= Beginning of Section =

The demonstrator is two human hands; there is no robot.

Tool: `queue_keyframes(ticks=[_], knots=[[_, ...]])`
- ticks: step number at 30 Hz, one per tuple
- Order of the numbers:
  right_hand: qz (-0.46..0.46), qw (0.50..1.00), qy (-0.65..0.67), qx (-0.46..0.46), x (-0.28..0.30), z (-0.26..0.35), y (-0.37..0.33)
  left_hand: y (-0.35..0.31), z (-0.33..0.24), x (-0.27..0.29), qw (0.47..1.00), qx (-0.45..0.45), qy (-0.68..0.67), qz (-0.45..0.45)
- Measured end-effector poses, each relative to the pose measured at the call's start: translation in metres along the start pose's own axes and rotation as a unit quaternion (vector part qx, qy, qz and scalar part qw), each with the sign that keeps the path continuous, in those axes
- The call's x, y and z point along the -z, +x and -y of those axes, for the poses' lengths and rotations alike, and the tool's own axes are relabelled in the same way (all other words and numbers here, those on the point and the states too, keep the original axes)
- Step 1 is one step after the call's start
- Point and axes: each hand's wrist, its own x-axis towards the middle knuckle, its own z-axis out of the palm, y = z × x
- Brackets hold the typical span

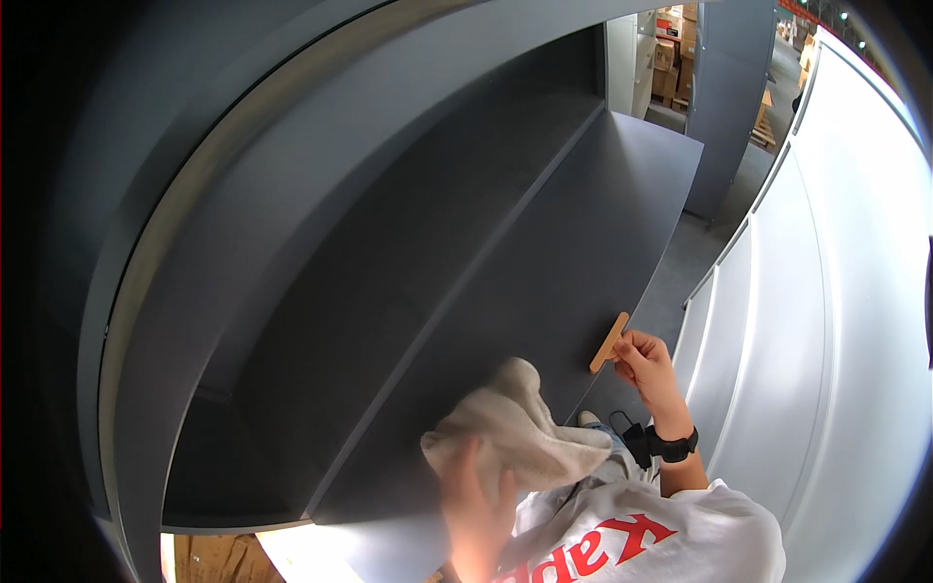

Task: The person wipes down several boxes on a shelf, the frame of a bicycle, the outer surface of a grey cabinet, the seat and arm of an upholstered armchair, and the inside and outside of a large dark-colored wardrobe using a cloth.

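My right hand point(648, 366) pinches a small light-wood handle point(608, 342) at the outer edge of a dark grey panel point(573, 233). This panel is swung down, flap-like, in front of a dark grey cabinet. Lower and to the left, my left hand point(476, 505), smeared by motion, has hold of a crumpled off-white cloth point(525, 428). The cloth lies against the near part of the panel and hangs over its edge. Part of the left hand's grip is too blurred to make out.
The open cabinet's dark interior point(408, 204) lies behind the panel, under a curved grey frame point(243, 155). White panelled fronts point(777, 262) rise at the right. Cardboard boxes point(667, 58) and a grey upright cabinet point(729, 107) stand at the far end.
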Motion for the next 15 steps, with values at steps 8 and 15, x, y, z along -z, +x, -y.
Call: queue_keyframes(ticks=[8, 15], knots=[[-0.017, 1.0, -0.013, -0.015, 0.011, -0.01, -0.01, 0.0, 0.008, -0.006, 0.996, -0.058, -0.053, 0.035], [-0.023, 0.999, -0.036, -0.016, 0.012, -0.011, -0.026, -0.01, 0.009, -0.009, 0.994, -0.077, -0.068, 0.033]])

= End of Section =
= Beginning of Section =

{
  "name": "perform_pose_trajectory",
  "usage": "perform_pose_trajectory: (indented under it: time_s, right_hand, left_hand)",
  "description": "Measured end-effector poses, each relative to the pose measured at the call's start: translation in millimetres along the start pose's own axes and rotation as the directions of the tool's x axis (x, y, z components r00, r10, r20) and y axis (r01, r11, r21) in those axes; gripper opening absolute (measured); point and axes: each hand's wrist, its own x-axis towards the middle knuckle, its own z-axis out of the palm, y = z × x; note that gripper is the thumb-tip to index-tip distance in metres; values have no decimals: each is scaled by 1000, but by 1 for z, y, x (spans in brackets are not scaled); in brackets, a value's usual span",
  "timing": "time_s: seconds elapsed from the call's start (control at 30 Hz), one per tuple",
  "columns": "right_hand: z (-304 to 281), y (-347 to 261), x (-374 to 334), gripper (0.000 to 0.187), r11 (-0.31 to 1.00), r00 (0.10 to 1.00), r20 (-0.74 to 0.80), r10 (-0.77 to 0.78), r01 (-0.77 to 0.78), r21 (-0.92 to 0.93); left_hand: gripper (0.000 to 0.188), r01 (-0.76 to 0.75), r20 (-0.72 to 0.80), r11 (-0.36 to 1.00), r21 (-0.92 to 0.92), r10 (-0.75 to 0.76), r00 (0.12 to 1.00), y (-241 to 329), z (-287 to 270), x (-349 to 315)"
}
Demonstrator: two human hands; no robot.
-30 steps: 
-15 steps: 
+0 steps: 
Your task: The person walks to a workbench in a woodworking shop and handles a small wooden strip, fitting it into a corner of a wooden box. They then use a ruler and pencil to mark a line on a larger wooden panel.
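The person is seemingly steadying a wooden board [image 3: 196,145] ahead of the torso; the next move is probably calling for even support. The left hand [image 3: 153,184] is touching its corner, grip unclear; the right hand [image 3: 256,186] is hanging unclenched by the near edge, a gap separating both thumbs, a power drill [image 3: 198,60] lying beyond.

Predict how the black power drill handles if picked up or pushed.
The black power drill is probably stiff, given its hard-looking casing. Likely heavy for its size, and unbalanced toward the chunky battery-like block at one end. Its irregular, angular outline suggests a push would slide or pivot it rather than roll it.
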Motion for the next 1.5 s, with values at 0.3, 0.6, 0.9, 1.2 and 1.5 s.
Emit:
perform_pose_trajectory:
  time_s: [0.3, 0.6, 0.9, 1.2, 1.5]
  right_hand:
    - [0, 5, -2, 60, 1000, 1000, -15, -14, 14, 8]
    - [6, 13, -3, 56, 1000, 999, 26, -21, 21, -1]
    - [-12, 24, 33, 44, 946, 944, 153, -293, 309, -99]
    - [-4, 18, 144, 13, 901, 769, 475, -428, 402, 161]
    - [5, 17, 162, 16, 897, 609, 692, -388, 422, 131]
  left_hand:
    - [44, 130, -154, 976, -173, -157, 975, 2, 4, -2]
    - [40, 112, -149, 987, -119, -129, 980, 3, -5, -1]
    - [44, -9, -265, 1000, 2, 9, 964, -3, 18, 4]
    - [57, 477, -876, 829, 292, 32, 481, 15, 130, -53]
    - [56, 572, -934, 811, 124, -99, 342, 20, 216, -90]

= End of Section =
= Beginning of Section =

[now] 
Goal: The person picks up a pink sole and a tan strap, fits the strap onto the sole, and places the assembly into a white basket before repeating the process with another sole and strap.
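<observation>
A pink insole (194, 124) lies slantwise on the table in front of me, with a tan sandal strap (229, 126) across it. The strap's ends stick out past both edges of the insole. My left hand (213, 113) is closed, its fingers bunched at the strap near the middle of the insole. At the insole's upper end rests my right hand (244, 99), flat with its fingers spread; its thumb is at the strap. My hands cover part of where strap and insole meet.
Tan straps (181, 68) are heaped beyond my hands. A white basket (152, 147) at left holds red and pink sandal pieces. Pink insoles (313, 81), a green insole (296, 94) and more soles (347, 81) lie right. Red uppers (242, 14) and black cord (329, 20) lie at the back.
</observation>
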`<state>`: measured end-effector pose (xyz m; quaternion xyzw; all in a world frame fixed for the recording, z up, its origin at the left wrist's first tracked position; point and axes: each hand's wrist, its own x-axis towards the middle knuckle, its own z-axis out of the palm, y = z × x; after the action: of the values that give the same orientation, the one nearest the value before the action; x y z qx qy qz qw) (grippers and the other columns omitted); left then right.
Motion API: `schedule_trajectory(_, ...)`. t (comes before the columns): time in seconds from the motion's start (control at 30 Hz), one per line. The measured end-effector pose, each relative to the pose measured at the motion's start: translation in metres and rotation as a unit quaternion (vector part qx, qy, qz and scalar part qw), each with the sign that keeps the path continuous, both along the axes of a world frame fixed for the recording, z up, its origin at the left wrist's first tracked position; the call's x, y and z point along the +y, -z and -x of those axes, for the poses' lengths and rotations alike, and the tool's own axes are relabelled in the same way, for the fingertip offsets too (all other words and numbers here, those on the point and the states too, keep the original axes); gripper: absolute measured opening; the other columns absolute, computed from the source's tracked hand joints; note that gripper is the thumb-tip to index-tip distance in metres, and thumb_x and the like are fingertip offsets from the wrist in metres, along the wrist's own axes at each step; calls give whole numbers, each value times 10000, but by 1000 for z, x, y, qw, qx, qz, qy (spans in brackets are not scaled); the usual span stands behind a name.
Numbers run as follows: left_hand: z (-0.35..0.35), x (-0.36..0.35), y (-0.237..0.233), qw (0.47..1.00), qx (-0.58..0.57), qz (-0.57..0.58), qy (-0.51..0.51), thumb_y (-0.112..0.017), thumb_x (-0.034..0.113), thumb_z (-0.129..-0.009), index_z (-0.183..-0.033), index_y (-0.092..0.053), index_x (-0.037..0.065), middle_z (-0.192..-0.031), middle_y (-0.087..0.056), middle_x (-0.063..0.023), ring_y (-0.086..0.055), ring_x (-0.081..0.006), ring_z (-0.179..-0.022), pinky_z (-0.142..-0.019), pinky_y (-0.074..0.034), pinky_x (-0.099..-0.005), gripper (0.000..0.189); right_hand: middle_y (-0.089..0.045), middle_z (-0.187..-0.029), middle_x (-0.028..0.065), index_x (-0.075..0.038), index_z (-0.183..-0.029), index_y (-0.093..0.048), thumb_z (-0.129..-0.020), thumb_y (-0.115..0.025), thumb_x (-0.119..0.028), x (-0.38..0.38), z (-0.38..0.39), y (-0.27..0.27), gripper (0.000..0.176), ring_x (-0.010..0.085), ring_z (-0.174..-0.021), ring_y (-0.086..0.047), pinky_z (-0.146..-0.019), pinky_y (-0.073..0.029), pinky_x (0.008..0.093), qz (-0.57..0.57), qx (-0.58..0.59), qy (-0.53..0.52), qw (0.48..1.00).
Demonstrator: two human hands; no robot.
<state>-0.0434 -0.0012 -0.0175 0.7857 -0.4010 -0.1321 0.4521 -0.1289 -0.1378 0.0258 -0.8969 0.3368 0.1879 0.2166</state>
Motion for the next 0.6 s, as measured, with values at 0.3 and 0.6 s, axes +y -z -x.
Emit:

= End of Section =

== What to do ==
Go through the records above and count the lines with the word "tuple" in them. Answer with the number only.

== Your response ==
2